The second official single was "Lost (XXV)". It was released on 5 August 2022.

==Commercial performance==
XXV became Williams's fourteenth number one album on the UK Albums Chart, surpassing Elvis Presley as the solo act with the most UK number one albums.

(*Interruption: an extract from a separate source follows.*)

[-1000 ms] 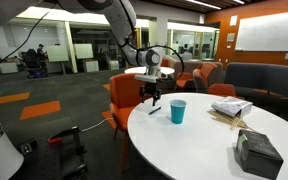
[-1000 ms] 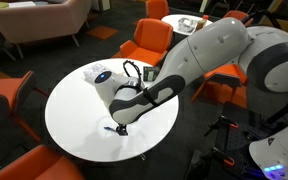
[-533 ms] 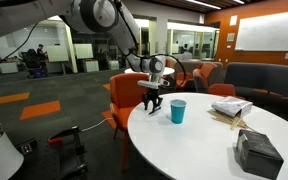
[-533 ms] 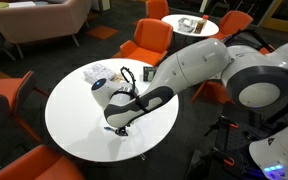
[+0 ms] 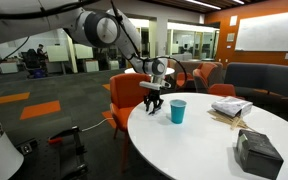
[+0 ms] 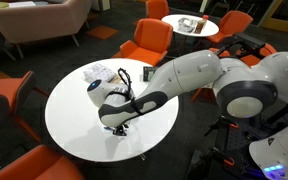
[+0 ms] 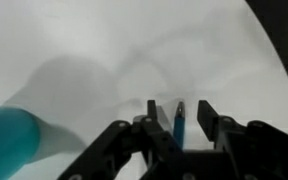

The album also topped the charts in Ireland, Scotland and Netherlands, while also reaching the top five in Australia, Austria, Belgium, Germany and Switzerland.

==Track listing==
All tracks are subtitled "XXV". The Australian physical edition follows the standard edition order below but removes "Candy" and "She's the One" and includes "Better Man" for a total of 18 tracks.

XXV standard edition
| No. | Title | Original album | Length |
|---|---|---|---|
| 1. | "Let Me Entertain You" | Life thru a Lens (1997) | 3:38 |
| 2. | "Come Undone" | Escapology (2002) | 4:18 |
| 3. | "Love My Life" | The Heavy Entertainment Show (2016) | 3:25 |
| 4. | "Millennium" | I've Been Expecting You (1998) | 3:49 |
| 5. | "The Road to Mandalay" | Sing When You're Winning (2000) | 4:41 |
| 6. | "Tripping" | Intensive Care (2005) | 3:54 |
| 7. | "Bodies" | Reality Killed the Video Star (2009) | 3:54 |
| 8. | "Candy" | Take the Crown (2012) | 3:13 |
| 9. | "Supreme" | Sing When You're Winning (2000) | 4:25 |
| 10. | "Strong" | I've Been Expecting You (1998) | 4:14 |
| 11. | "Eternity" | Non-album single (2000) | 5:27 |
| 12. | "No Regrets" | I've Been Expecting You (1998) | 5:03 |
| 13. | "She's the One" | I've Been Expecting You (1998) | 4:30 |
| 14. | "Feel" | Escapology (2002) | 4:24 |
| 15. | "Rock DJ" | Sing When You're Winning (2000) | 4:53 |
| 16. | "Kids" (with Kylie Minogue) | Sing When You're Winning and Light Years (2000) | 3:30 |
| 17. | "Angels" | Life thru a Lens (1997) | 4:25 |
| 18. | "Lost" | Previously unreleased | 4:16 |
| 19. | "Nobody Someday" | B-side from "Feel" (2002) | 3:35 |
| Total length: |  |  | 79:34 |

Deluxe edition
| No. | Title | Original album | Length |
|---|---|---|---|
| 20. | "Lazy Days" | Life thru a Lens (1997) | 4:30 |
| 21. | "Hot Fudge" | Escapology (2002) | 3:41 |
| 22. | "Sexed Up" | Escapology (2002) | 3:45 |
| 23. | "More Than This" | Previously unreleased | 4:08 |
| 24. | "Disco Symphony" | The Boy in the Dress (Original Cast Recording) (2020) | 3:49 |
| 25. | "Better Man" | Sing When You're Winning (2000) | 4:13 |
| 26. | "Home Thoughts from Abroad" | Military Wives soundtrack (2019) | 3:20 |
| 27. | "The World and Her Mother" | Previously unreleased | 4:10 |
| 28. | "Into the Silence" | Take the Crown (2012) | 4:50 |
| 29. | "Angels" (Beethoven AI) | Life thru a Lens (1997) | 4:52 |
| Total length: |  |  | 121:11 |

==Charts==

===Weekly charts===

Weekly chart performance for XXV
| Chart (2022) | Peak position |
|---|---|
| Australian Albums (ARIA) | 2 |
| Austrian Albums (Ö3 Austria) | 3 |
| Belgian Albums (Ultratop Flanders) | 3 |
| Belgian Albums (Ultratop Wallonia) | 7 |
| Czech Albums (ČNS IFPI) | 26 |
| Dutch Albums (Album Top 100) | 1 |
| French Albums (SNEP) | 11 |
| German Albums (Offizielle Top 100) | 3 |
| Hungarian Albums (MAHASZ) | 12 |
| Irish Albums (Official Charts) | 1 |
| Italian Albums (FIMI) | 13 |
| New Zealand Albums (RMNZ) | 40 |
| Polish Albums (ZPAV) | 12 |
| Portuguese Albums (AFP) | 5 |
| Scottish Albums (Official Charts) | 1 |
| Spanish Albums (Promusicae) | 10 |
| Swiss Albums (Schweizer Hitparade) | 4 |
| Taiwanese Albums (Five Music) | 3 |
| UK Albums (Official Charts) | 1 |

===Year-end charts===

Year-end chart performance for XXV
| Chart (2022) | Position |
|---|---|
| Belgian Albums (Ultratop Flanders) | 180 |
| German Albums (Offizielle Top 100) | 55 |
| Swiss Albums (Schweizer Hitparade) | 73 |

==Certifications==

Certifications and sales for XXV
| Region | Certification | Certified units/sales |
| United Kingdom (BPI) | Silver | 60,000^{‡} |
^{‡} Sales+streaming figures based on certification alone.